### Task directions
Return the following from the records below: each line, word for word, starting with the line that contains "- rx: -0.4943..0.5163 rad" and going on through the line that contains "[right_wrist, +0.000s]", with nothing outside that range.

### Records shown
#####

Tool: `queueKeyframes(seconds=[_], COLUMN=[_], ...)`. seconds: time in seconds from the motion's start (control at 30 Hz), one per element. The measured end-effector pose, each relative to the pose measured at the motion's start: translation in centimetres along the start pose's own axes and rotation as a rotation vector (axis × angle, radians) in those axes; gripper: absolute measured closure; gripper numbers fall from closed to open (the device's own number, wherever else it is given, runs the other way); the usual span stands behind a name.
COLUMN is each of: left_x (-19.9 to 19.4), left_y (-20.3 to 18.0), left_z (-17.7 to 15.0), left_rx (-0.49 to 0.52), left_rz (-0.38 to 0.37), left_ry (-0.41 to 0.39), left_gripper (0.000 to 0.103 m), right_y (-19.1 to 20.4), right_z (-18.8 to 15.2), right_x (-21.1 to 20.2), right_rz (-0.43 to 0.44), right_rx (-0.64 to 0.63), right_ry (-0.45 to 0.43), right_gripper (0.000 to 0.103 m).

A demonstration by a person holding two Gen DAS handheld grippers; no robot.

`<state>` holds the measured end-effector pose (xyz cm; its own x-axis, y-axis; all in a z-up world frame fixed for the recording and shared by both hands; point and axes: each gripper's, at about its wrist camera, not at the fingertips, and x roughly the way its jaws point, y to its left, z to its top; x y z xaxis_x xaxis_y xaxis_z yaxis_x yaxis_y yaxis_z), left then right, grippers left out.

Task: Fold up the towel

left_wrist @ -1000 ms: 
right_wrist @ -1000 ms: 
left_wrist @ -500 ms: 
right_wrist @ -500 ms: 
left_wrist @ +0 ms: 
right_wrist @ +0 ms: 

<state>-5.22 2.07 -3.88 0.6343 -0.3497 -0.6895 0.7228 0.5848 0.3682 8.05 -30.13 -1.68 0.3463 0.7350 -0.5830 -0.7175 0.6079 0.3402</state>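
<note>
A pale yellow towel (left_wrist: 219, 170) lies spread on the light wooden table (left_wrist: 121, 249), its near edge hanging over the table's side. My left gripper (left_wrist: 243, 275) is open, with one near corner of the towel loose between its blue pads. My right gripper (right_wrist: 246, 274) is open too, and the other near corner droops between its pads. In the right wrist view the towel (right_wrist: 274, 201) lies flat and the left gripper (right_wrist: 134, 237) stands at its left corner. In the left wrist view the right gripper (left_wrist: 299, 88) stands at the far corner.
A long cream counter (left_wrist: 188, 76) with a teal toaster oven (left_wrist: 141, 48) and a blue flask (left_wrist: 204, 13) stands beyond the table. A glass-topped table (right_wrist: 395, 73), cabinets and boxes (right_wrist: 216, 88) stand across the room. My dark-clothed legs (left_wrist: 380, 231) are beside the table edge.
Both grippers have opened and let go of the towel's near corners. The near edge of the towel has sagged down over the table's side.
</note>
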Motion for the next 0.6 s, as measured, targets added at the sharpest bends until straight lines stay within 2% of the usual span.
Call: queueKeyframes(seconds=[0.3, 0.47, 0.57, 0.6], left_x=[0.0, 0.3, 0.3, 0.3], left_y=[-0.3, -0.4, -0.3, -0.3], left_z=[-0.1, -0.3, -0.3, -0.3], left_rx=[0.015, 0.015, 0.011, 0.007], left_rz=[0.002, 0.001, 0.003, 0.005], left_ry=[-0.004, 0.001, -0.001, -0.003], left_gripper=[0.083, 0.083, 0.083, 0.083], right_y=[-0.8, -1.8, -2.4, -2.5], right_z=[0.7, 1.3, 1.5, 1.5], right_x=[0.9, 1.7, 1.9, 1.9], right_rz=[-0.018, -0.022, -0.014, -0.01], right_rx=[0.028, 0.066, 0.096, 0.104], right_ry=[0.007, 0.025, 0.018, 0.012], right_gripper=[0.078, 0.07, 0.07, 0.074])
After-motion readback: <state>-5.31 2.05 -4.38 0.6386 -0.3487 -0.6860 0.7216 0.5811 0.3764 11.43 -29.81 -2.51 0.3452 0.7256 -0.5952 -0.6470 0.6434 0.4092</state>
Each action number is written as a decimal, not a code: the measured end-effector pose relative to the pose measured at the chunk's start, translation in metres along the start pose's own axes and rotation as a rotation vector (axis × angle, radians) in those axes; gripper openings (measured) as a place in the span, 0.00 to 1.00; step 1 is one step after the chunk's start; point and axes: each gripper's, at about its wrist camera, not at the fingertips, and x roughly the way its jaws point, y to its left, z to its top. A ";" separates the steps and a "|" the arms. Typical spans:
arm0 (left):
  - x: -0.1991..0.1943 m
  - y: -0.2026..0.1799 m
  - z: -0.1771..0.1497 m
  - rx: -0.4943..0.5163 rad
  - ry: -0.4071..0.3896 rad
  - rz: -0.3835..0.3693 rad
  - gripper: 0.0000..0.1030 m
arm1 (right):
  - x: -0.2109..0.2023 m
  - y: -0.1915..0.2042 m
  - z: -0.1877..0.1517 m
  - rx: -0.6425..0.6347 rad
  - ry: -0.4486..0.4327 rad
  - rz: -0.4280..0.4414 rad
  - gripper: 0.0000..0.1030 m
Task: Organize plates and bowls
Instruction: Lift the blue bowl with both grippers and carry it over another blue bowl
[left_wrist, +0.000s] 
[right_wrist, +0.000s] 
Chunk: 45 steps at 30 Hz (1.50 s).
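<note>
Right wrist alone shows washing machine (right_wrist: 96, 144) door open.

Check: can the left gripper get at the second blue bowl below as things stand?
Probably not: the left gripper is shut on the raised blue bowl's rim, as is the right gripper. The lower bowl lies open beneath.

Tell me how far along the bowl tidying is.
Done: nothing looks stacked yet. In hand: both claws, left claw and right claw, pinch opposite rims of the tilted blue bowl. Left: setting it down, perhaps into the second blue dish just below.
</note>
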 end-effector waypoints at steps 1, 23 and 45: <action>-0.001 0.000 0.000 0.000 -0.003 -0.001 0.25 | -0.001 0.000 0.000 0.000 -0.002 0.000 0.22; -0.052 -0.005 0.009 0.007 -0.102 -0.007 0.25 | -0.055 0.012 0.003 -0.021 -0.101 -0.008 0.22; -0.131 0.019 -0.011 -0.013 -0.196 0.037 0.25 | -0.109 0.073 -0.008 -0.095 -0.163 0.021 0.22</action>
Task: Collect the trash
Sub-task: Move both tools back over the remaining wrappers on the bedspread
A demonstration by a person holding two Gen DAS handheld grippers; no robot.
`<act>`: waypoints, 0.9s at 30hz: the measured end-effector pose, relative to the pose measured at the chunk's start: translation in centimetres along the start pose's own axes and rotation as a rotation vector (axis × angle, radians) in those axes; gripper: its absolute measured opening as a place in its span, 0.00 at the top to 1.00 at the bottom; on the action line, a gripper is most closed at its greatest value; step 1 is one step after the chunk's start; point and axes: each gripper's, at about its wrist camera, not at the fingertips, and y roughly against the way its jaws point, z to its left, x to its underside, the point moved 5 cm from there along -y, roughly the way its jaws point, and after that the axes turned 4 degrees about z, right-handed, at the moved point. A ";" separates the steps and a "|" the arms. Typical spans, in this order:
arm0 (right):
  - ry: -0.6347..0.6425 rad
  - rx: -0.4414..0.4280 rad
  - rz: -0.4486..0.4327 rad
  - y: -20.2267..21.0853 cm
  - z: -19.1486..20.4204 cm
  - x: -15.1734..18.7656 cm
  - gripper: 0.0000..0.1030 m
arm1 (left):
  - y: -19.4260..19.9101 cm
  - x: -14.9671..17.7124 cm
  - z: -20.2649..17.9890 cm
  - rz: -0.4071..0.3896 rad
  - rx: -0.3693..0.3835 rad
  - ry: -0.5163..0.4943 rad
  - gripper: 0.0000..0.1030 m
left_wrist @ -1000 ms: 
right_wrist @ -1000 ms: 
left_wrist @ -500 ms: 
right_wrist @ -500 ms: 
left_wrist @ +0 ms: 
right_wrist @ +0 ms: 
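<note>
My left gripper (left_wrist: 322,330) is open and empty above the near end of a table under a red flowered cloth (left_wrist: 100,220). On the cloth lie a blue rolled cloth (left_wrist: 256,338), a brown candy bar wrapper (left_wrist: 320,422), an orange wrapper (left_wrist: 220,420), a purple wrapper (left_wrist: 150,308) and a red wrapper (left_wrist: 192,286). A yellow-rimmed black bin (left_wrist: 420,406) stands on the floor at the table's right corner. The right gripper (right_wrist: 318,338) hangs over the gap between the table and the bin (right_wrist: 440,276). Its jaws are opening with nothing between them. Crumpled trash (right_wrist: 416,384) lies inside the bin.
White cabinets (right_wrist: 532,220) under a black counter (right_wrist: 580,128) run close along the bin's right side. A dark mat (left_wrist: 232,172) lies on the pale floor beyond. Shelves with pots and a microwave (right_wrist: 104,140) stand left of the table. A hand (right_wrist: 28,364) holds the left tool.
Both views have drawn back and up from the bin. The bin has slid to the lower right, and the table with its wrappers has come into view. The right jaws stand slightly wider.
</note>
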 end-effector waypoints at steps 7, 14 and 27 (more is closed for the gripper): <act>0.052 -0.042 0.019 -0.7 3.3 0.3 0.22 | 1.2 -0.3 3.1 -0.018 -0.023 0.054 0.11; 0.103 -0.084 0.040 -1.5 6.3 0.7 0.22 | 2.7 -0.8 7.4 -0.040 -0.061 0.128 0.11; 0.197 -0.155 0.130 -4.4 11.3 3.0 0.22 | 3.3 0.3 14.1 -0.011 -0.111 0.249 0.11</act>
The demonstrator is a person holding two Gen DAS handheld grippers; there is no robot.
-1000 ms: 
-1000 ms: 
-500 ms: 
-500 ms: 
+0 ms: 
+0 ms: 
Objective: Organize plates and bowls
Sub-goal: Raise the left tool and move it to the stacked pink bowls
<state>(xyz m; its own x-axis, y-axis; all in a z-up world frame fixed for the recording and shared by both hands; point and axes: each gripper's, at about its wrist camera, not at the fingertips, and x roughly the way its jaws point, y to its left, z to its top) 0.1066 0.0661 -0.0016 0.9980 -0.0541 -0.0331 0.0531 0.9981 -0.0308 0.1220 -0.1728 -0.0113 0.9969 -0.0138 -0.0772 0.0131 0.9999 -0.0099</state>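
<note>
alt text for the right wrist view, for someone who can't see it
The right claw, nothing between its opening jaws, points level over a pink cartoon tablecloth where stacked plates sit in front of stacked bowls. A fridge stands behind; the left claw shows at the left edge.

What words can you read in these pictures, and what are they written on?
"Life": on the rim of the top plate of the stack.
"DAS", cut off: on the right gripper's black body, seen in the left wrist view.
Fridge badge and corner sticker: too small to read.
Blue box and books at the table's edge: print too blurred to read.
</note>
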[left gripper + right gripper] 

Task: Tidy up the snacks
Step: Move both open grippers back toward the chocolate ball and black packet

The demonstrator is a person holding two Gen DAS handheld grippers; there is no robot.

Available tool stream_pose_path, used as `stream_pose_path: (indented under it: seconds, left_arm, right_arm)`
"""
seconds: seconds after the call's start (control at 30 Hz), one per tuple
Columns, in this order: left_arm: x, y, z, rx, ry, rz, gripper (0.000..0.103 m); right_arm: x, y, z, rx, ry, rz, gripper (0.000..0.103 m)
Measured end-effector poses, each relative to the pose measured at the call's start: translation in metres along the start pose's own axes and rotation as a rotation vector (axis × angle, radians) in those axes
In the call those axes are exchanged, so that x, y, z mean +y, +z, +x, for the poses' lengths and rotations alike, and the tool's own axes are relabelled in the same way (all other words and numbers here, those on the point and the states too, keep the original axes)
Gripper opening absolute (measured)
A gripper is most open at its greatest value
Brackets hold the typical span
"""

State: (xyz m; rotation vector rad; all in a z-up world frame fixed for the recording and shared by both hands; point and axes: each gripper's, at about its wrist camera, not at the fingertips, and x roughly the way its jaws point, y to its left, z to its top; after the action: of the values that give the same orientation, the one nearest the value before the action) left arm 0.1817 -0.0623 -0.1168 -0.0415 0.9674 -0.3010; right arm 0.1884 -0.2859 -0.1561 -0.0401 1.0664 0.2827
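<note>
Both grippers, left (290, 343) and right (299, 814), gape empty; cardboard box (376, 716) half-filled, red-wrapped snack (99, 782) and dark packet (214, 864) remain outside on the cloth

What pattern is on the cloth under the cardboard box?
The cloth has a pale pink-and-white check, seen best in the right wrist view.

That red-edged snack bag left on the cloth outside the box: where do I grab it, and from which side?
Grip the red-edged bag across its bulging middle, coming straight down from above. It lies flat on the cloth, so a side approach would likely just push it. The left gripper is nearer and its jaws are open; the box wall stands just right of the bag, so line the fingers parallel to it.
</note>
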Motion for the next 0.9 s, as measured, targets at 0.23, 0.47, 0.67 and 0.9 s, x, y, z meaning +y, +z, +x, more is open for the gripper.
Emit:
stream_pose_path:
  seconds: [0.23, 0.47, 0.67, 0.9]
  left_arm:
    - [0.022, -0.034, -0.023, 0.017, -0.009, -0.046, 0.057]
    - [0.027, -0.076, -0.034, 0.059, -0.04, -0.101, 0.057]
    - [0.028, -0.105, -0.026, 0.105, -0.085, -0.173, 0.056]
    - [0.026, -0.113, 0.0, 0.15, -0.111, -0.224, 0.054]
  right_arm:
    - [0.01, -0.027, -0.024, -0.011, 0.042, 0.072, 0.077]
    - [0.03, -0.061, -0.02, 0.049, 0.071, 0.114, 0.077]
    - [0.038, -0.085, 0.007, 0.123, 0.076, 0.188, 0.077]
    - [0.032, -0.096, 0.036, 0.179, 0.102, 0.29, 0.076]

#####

### Expected output
  - rx: -0.4943..0.5163 rad
  - ry: -0.4071..0.3896 rad
  - rz: -0.3835..0.3693 rad
  - gripper: 0.0000..0.1030 m
arm1 (right):
  - x: -0.2109..0.2023 m
  - y: -0.1915..0.2042 m
  - z: -0.1877..0.1517 m
  - rx: -0.6425..0.6347 rad
  - ry: -0.4486..0.4327 rad
  - rz: -0.4280..0.4414 rad
  - gripper: 0.0000..0.1030 m
Task: Organize plates and bowls
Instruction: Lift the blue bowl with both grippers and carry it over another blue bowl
[left_wrist, +0.000s] 
[right_wrist, +0.000s] 

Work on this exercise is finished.